Au fond, c'est comme l'Exakta 66, qui n'est rien d'autre qu'un Pentacon Six.
Un Kiev 60 avec quelques modifications mineures.
On achète un appareil photo « neuf d'époque ». Cet appareil, bien que neuf, a 30 ans.
Elle présente tous les défauts inhérents à la famille Kiev60/Pentacon Six.
Personnellement, je trouve l'Arax trop chère.
Surtout quand on débute et qu'on ne possède pas encore d'objectifs ni d'accessoires adaptés.
Pour les 350 € dépensés, on aurait certainement pu trouver un Mamiya C330 ou C220 avec au moins un objectif.
Autre calcul pour le P6 : un Pentacon Six récent, complet avec objectif et boîtier 120 € + révision professionnelle à 120 € = 240 €.
Foto Olbricht à Görlitz livre, après révision, un appareil photo entièrement réajusté et remis à neuf. On peut alors y prendre les 12 photos habituelles par pellicule. La perte d’une photo peut sembler insignifiante, mais cela finit par s’accumuler. Le Pentacon Six contrôle la longueur du négatif à l’aide d’un rouleau de mesure.
Si l’on insère et transporte le film conformément au mode d’emploi, il n’y a pas de chevauchement des négatifs sur les appareils en état de marche.
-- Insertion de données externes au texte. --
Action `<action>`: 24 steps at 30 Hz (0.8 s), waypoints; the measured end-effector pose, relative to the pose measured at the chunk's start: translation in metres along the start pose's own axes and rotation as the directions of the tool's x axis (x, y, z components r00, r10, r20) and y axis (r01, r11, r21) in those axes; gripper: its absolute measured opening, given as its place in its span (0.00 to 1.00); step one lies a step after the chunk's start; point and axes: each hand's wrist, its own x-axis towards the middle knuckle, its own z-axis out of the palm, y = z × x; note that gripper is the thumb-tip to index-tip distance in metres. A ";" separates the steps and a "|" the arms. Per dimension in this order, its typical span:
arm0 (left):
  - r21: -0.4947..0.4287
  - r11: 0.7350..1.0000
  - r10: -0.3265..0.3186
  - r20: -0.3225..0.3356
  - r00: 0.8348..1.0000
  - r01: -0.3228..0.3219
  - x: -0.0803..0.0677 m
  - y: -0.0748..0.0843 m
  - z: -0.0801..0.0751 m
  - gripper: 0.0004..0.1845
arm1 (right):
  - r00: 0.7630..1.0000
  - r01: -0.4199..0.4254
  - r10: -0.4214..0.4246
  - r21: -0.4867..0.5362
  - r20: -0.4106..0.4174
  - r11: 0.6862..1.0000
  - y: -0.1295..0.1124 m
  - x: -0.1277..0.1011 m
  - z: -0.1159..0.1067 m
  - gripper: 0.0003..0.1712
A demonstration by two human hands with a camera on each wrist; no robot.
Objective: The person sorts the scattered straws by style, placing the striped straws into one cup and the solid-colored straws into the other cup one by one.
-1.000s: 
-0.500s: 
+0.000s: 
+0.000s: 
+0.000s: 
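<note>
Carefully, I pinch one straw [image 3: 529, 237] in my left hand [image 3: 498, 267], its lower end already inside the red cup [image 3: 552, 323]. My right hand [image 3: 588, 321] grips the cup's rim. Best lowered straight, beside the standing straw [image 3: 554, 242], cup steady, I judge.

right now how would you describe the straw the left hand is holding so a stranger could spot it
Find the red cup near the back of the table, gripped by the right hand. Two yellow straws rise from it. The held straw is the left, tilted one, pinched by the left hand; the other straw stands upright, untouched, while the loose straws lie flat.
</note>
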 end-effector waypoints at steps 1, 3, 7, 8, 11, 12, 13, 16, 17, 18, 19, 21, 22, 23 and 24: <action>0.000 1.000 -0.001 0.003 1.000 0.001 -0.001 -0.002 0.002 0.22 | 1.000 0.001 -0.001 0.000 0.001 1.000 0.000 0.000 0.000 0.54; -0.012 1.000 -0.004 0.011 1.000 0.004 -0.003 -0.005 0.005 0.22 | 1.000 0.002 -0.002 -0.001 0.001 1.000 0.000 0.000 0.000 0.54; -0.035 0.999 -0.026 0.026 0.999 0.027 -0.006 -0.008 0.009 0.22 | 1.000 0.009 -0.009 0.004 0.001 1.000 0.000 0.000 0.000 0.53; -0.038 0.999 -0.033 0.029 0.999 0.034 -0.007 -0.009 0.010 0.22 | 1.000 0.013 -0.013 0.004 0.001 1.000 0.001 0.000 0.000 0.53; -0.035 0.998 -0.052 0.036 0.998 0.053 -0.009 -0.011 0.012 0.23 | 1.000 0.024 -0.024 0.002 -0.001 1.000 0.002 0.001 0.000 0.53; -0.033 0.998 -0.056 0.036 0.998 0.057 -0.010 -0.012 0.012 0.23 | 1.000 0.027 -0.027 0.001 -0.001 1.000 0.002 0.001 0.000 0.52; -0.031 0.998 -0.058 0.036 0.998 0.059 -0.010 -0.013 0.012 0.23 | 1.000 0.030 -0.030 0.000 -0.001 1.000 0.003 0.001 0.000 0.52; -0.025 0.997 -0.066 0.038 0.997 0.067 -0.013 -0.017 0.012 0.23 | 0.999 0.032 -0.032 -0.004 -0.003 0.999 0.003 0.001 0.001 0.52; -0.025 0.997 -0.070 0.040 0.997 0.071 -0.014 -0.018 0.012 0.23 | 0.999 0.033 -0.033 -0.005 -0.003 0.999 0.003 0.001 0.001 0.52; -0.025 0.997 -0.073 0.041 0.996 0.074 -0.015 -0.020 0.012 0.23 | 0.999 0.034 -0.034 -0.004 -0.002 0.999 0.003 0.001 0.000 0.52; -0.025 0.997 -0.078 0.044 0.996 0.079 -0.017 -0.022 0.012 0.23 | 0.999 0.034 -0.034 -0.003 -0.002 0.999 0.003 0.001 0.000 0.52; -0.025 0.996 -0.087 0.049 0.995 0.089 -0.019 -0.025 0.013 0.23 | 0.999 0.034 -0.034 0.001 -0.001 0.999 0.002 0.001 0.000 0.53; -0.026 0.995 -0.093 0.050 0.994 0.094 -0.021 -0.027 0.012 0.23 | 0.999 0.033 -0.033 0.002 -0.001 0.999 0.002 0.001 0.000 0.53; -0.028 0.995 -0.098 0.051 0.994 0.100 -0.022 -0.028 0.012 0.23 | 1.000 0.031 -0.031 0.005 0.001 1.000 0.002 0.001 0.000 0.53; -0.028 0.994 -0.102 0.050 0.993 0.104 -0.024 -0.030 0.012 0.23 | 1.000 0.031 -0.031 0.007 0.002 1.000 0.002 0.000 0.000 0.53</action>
À propos du déclenchement préalable du miroir. Une bonne idée pour l'Arax. Je me souviens encore du bruit du miroir sur mon Kiev 60, que j'utilisais toujours avec un trépied et un déclencheur préalable.
L'Exakta 3 disposait également d'un tel système, mais l'utilisation du déclenchement préalable du miroir était fastidieuse et controversée auprès de nombreux experts.